Integer Roofline Modeling in Intel® Advisor

Introduction

A Roofline chart is a visual representation of application performance in relation to hardware limitations, including memory bandwidth and computational peaks [1]. The Roofline is plotted with the X-axis as Arithmetic Intensity (Operations/Byte), and the Y-axis as the performance (Gigaoperations/Second), both in logarithmic scale. On it are "roofs" representing the limitations of processing power (horizontal lines) and memory bandwidth (diagonal lines), and dots representing your application's performance. Intel® Advisor can collect this information and plot it automatically in an interactive Roofline chart.

The earliest versions of the Roofline feature did not benefit all applications because these versions were limited to measuring floating-point computations [2,3]. This left the wide variety of applications that make heavy use of integer calculations (e.g. applications of machine learning or big data domains, databases applications, financial applications like crypto-coins etc.) unable to take advantage of this powerful feature.

Intel® Advisor 2019[7] added the capability to analyze applications with integers and generate roofs with respect to integer-based scalar and vector computation peaks.  

Integer Roofline Model Basics

Metrics

The Integer Roofline model in Advisor is based on two metrics. The vertical axis is performance, a fairly straightforward metric calculated as the number of INT or INT+FLOAT operations per second (OPS). The horizontal axis is Arithmetic Intensity (AI).

Integer Operations

As the Integer Roofline is an evolving feature, the exact definition of INT Operations may change. Currently, ADD, ADC, SUB, MUL, IMUL, DIV, IDIV, INC/DEC, shifts, rotates etc. are counted as INT Operations. For strict integer operation usage, which allows you to exclude the loop counter operations (INC/DEC, shift, rotate) which are not strictly calculations, set the environment variable:

ADVIXE_EXPERIMENTAL=intops_strict

This will lead to only counting ADD, MUL, IDIV and SUB operations.

Arithmetic Intensity

Arithmetic Intensity[4] is a relationship between the data being read from memory and the arithmetic operations being performed on that data. If an application reads a total of A bytes of memory and performs a total of B scalar arithmetic operations, then:

Arithmetic Intensity = B/A

Examples:
  1. An application reads two 32-bit integers (a and b) then computes a + b:
       MOV eax, a         // read 4 bytes
       MOV ebx, b         // read 4 bytes
       ADD eax, ebx       // INTOP: eax = a + b  
    Arithmetic Intensity = 1 int op / (2 mem ops * 4 bytes) =  0.125 INTOP/Byte
     
  2. An application reads three 32-bit integers (a, b, and c) and then computes (a + c) * (a + b):
       MOV eax, a         // read 4 bytes
       MOV ebx, b         // read 4 bytes
       ADD ebx, eax       // INTOP: ebx = a + b
       MOV edx, c         // read 4 bytes
       ADD eax, edx       // INTOP: eax = a + c
       MUL ebx            // INTOP: eax = (a + c) * (a + b)
    Arithmetic Intensity = 3 int ops / (3 mem ops * 4 bytes) = 0.25 INTOP/Byte

Dots and Lines

Roofline chart generated by analyzing SQLite running a benchmark script.The Integer Roofline model in Advisor runs some benchmarks before analyzing a user's application, which allows it to plot the hardware limitations of the system, such as the bandwidths of various levels of the memory hierarchy, or computational limits. These are plotted on the chart as roofs, which represent the maximum performance the machine is capable of without taking advantage of further optimizations. For instance, the Scalar Add Peak represents the maximum number of addition operations that can be processed per second without vectorization.

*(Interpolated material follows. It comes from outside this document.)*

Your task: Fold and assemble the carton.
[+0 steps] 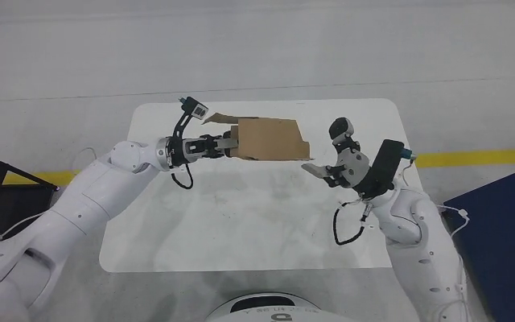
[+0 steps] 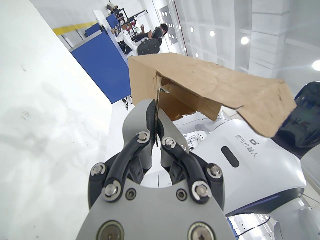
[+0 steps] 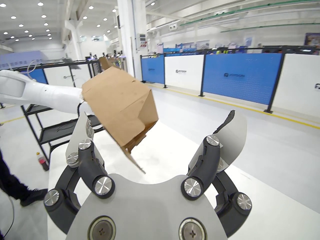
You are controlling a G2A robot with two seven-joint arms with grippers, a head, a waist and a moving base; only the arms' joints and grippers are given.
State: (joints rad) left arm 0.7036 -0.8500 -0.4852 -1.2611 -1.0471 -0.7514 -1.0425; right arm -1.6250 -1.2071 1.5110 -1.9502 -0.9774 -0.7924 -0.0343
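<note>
A brown cardboard carton (image 1: 271, 138) hangs in the air above the far half of the white table (image 1: 241, 233), partly formed, with loose flaps at both ends. My left gripper (image 1: 231, 145) is shut on the edge of one flap at the carton's left end; in the left wrist view its pads (image 2: 152, 116) pinch the thin cardboard edge of the carton (image 2: 212, 86). My right gripper (image 1: 323, 161) stands open to the right of the carton, apart from it. In the right wrist view the carton (image 3: 120, 106) floats between and beyond the open gripper (image 3: 160, 123), one flap hanging down.
The table's rounded far corners (image 1: 386, 105) and edges lie close to both arms. A black shelf rack (image 3: 50, 126) stands beyond the table on the left arm's side. Blue partition panels (image 2: 100, 58) stand on the floor past the right side.
</note>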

The dropdown for selecting the number of cores to scale the roofline to is located in the upper left corner of the roofline chart.The roofs scale to the number of utilized cores. By default, Intel® Advisor detects the number of threads used by the application automatically, and sets the Roofline to plot for an appropriate number of cores. Users can manually control the scaling if desired using a dropdown in the GUI.

Each dot in the chart represents a loop or function in the analyzed program, and its position in the Roofline plot indicates performance and arithmetic intensity. The size and color of the dots in Advisor’s Roofline chart indicate how much of the total program time a loop or function takes. Small, green dots take up relatively little time, so are likely not worth optimizing. Large, red dots take up the most time, so they are the best candidates for optimization, especially if they have a large gap to the topmost attainable roofs (which means they have a lot of room for improvement).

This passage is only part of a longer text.